A campanha presidencial nos Estados Unidos: quem um católico deveria escolher entre os dois candidatos? Um está distante, em muitos pontos, do ensinamento da Igreja; e o outro fez certas declarações sobre os imigrantes e sobre as minorias…

Você me faz uma pergunta descrevendo uma escolha difícil. Porque, na sua opinião, há dificuldades em um e no outro. Em campanha eleitoral, eu nunca digo uma palavra. O povo é soberano, e apenas direi: estude bem as propostas, reze e escolha em consciência! Depois, saindo do caso específico, faço uma hipótese de escola, porque eu não quero falar do problema concreto. Quando acontece que, em um país qualquer, existem dois, três, quatro candidatos que não dão satisfação a todos, isso significa que a vida política desse país talvez seja muito politizada, mas ele não tem tanta cultura política. Uma das tarefas da Igreja e do ensino nas faculdades é de ensinar a ter cultura política. Há países – penso na América Latina – que são politizados demais, mas não têm cultura política, sem um pensamento claro sobre as bases, sobre as propostas.

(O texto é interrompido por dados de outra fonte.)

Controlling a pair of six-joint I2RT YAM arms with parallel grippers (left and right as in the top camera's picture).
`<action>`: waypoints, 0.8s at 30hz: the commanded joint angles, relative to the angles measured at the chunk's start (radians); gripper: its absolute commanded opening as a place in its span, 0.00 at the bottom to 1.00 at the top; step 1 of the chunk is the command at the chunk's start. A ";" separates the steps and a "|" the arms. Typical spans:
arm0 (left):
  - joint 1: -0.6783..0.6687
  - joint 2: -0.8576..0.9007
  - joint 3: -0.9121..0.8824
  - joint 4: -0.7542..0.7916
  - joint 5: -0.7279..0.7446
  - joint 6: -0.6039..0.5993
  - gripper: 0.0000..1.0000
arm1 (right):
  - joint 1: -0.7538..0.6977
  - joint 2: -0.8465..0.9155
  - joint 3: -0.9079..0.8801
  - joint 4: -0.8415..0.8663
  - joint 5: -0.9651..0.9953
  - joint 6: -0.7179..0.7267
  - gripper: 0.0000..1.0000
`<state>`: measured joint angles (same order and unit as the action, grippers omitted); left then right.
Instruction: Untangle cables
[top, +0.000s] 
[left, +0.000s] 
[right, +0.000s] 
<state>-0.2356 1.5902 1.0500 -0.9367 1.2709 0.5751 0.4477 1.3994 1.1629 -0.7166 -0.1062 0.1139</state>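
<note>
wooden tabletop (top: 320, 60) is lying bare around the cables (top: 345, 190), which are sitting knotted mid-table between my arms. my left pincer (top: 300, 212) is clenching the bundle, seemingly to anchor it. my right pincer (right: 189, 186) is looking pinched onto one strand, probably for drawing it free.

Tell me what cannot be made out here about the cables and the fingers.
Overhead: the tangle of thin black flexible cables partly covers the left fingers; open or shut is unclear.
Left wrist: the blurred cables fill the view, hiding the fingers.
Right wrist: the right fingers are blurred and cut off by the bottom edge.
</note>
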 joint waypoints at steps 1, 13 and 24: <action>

O testemunho para a história é mais importante do que o testamento de um papa? Pergunto-lhe isso porque João Paulo II havia deixado dito que queimassem as suas cartas, mas, ao contrário, elas acabaram em um livro.

Você fala de um papa que indicou que se queimassem os seus papéis, as suas cartas. Mas esse é o direito de cada homem e de cada mulher. Ele tem o direito de fazer isso antes de morrer. Quem não respeitou essa vontade deve ser culpado, não sei, não conheço bem o caso. De tantas pessoas não foi respeitado o testamento…

Depois do encontro com o patriarca, o senhor viu a possibilidade de uma futura cooperação e diálogo entre as Igrejas ortodoxa e católica?

Eu tive duas surpresas na Geórgia. Uma é a Geórgia. Nunca imaginei tanta cultura, tanta fé, tanta cristandade. Um povo de fé e uma cultura cristã antiquíssima, um povo de tantos mártires. Descobri uma coisa que eu não conhecia: a densidade dessa fé georgiana. A segunda surpresa foi o patriarca: é um homem de Deus, esse homem me comoveu. Nas vezes que eu o encontrei, eu saí com o coração comovido, encontrei um homem de Deus. Sobre as coisas que nos unem e nos separam, eu direi: não nos ponhamos a discutir as coisas de doutrina, deixemos isso aos teólogos, eles sabem fazer isso melhor do que nós, discutem e são grandes, são bons, os de um lado e os do outro. O que devemos fazer nós, povo? Rezar uns pelos outros. E fazer coisas juntos: há os pobres, trabalhemos pelos pobres; há um problema, trabalhemos juntos; há os migrantes, trabalhemos juntos pelos outros. Podemos fazer isso. Esse é o caminho do ecumenismo e, com boa vontade, é possível, deve-se fazer. Hoje, o ecumenismo deve ser feito caminhando juntos e rezando juntos. Mas a Geórgia é maravilhosa, eu não esperava isso: cristã até a medula!